**TASK OBJECTIVE:** Write out every line below that includes the word "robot".

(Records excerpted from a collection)

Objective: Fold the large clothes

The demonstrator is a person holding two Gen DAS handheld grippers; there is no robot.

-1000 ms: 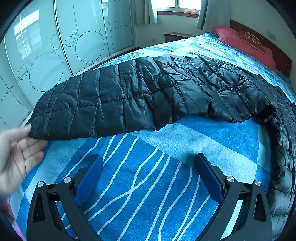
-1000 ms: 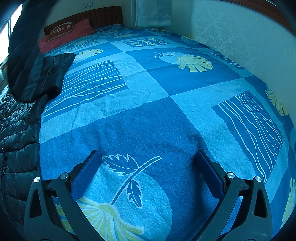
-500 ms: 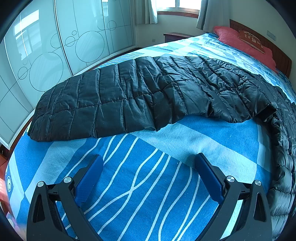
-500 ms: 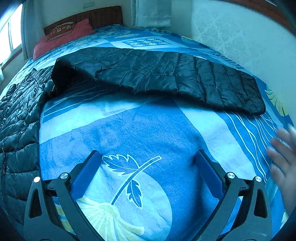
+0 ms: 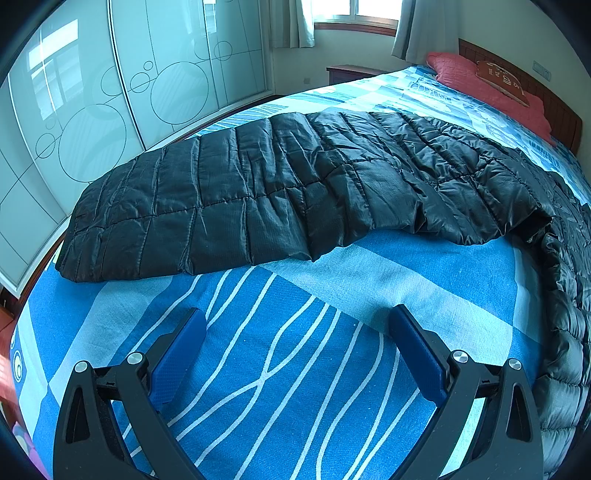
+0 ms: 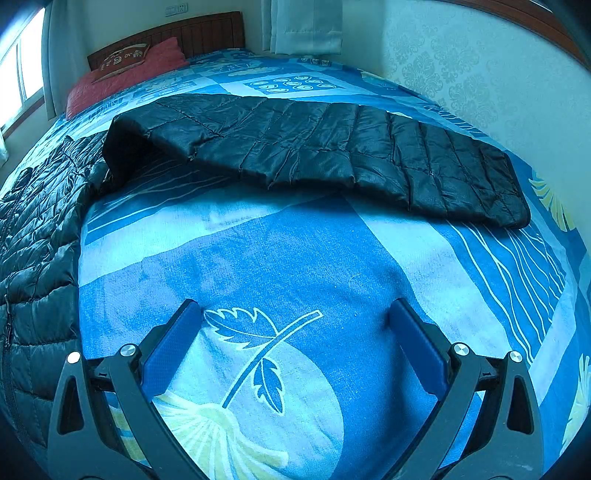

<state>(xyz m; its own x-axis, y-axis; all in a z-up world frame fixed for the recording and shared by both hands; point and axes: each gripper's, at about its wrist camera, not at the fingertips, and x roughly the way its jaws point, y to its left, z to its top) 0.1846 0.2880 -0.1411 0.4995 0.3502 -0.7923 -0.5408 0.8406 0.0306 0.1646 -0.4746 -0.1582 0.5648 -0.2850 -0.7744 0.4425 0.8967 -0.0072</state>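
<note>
The left tool (image 5: pixel 295 325) is wide open, with its two blue pads (image 5: pixel 177 350) far apart, and it holds nothing. Between the pads there is only the blue bed cover (image 5: pixel 288 369) with its wavy white lines, and the pictures do not show if the pads touch the cover or hang just above it. The right tool (image 6: pixel 295 317) is wide open too and holds nothing (its blue pads (image 6: pixel 417 347) sit on each side of a white leaf drawing on the cover). The big black puffy jacket (image 5: pixel 565 295) lies spread out on the bed (image 6: pixel 332 258). In the left view one long sleeve (image 5: pixel 277 192) lies flat across the bed in front of the left tool, and its end reaches close to the edge of the bed by the glass wardrobe doors (image 5: pixel 129 92). The body of the jacket runs along the right side of that view. In the right view the other sleeve (image 6: pixel 332 155) lies flat across the bed in front of the right tool, with its end near the edge of the bed by the wall, and the body of the jacket lies along the left side. Both sleeves are well apart from the tools. A red pillow (image 5: pixel 487 88) lies at the head of the bed, by the wooden headboard (image 6: pixel 207 33).
</note>
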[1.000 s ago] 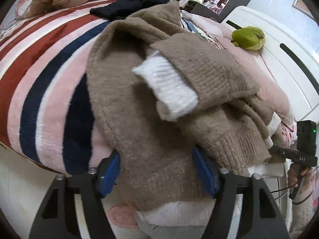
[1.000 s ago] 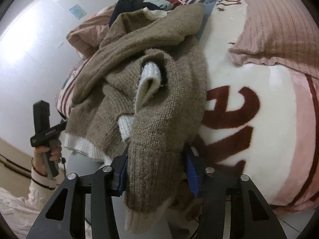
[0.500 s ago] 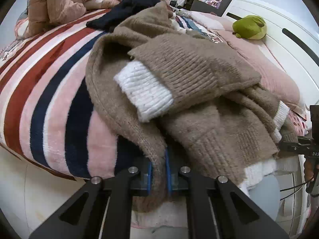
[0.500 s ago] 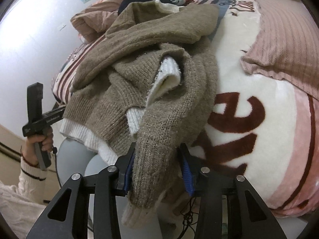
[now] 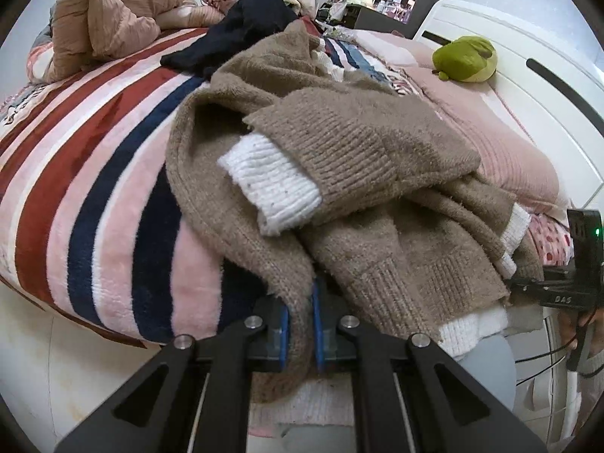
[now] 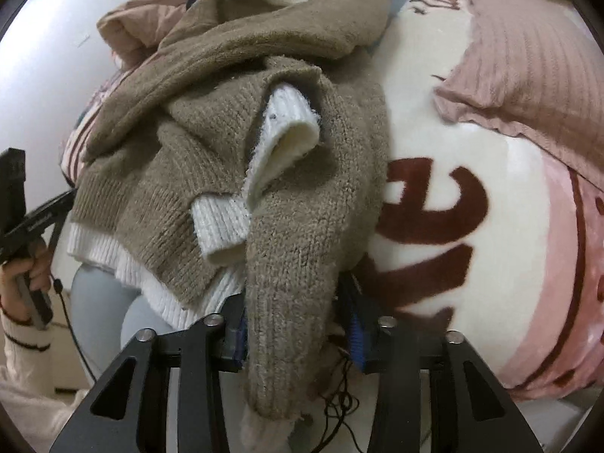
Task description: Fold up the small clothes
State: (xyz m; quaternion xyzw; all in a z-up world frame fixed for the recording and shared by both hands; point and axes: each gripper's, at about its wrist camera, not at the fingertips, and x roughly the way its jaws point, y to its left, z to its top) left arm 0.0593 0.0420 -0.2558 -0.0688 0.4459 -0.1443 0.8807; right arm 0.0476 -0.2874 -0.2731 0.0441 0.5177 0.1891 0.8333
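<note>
The folding is barely starting: the sweater [image 5: 377, 188] is lying crumpled at the edge of the bed [image 5: 94, 188], sleeves tangled, its white cuff [image 5: 271, 185] sticking out. The left gripper [image 5: 300, 330] is pinching a narrow fold of its hem with jaws nearly together. The right gripper [image 6: 298, 334] is closing its jaws around a hanging sleeve [image 6: 290, 302]. Spreading flat and all folds are looking left to do.

Counted on the bed

One brown sweater [image 5: 339, 158], one dark garment [image 5: 241, 34], one green plush toy [image 5: 466, 58], two grippers [image 5: 300, 326] [image 6: 298, 336].
</note>
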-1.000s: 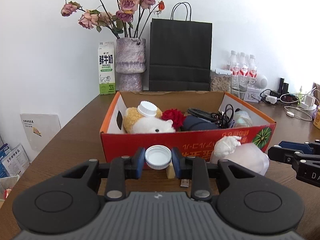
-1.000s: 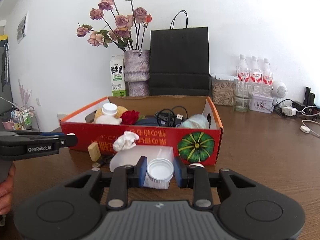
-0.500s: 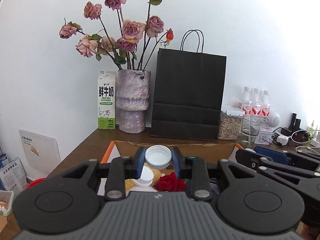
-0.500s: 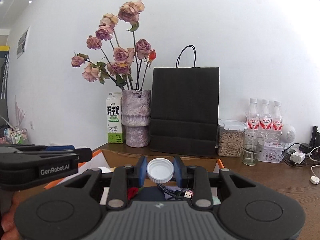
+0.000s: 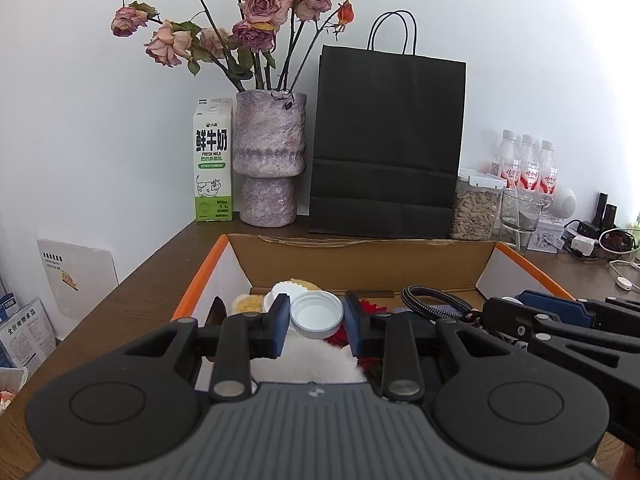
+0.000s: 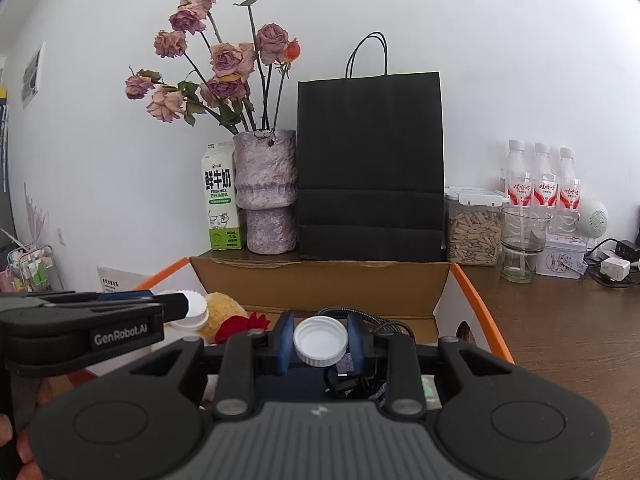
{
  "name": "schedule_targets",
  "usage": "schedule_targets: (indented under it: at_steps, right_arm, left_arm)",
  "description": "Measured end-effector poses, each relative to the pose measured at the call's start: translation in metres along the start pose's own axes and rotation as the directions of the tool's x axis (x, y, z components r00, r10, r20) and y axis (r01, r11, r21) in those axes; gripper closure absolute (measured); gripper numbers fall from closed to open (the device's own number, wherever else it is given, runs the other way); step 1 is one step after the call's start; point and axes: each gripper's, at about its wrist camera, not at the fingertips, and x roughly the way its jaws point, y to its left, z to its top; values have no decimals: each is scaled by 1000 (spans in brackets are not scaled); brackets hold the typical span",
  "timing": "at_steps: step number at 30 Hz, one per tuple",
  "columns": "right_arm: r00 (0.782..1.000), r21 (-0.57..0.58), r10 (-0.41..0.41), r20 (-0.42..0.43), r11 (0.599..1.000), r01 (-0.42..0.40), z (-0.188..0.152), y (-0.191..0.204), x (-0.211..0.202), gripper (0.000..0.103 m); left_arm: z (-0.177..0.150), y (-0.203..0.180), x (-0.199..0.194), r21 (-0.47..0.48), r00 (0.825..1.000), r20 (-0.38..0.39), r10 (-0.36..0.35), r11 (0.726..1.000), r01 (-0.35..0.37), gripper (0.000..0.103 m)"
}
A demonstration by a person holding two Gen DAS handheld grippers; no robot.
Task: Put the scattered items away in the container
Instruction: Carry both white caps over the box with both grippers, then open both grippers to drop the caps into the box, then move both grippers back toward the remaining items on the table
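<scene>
I am holding two small things at once, both above the cardboard box [image 5: 362, 258], which is my landmark. My left gripper [image 5: 317, 322] is clamped on a white cap [image 5: 317, 315], open side facing up toward me, and it hangs over the left part of the box, above the plush toy [image 5: 250, 303] and the red flower [image 5: 370, 307]. My right gripper [image 6: 321, 340] is clamped on a second white cap [image 6: 321, 341], and it hangs over the right part of the box, above the black cable [image 6: 362, 316].

What can go wrong from here, in my judgement: the box is already quite full and its contents are soft and uneven. If I let go from this height, a light cap may bounce on the plush toy or roll from the cable and jump over the box wall to the table [image 6: 568, 328]. Also my two grippers are just beside each other over the box, so a careless sideways move can make them collide and knock one cap loose.

Compared with one second ago, the view is different: then both grippers were low in front of the red front wall of the box, with a tissue bag near it. Now this front wall is out of sight under me and I look at the back wall and inside
</scene>
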Motion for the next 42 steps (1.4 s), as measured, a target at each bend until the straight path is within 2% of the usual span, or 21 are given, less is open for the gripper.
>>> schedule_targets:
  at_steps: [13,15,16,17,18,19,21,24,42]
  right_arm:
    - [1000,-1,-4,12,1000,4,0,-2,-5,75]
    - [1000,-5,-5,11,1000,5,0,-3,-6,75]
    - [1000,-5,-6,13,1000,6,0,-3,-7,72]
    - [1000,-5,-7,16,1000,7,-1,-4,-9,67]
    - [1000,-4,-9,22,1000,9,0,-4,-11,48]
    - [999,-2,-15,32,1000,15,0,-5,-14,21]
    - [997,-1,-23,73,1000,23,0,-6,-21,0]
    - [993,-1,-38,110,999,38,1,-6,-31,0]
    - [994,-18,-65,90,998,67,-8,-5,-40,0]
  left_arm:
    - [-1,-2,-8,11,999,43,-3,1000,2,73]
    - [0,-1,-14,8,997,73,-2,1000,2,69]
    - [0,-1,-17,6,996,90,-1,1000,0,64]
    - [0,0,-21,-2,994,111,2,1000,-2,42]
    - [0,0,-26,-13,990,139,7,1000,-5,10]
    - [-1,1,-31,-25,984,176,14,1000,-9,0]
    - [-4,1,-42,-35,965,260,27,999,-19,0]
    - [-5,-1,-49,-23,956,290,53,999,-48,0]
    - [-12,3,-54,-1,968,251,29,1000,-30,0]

**RESULT:**
The demonstrator is a person holding two Gen DAS handheld grippers; there is no robot.
A demonstration by a person holding two Gen DAS handheld grippers; no robot.

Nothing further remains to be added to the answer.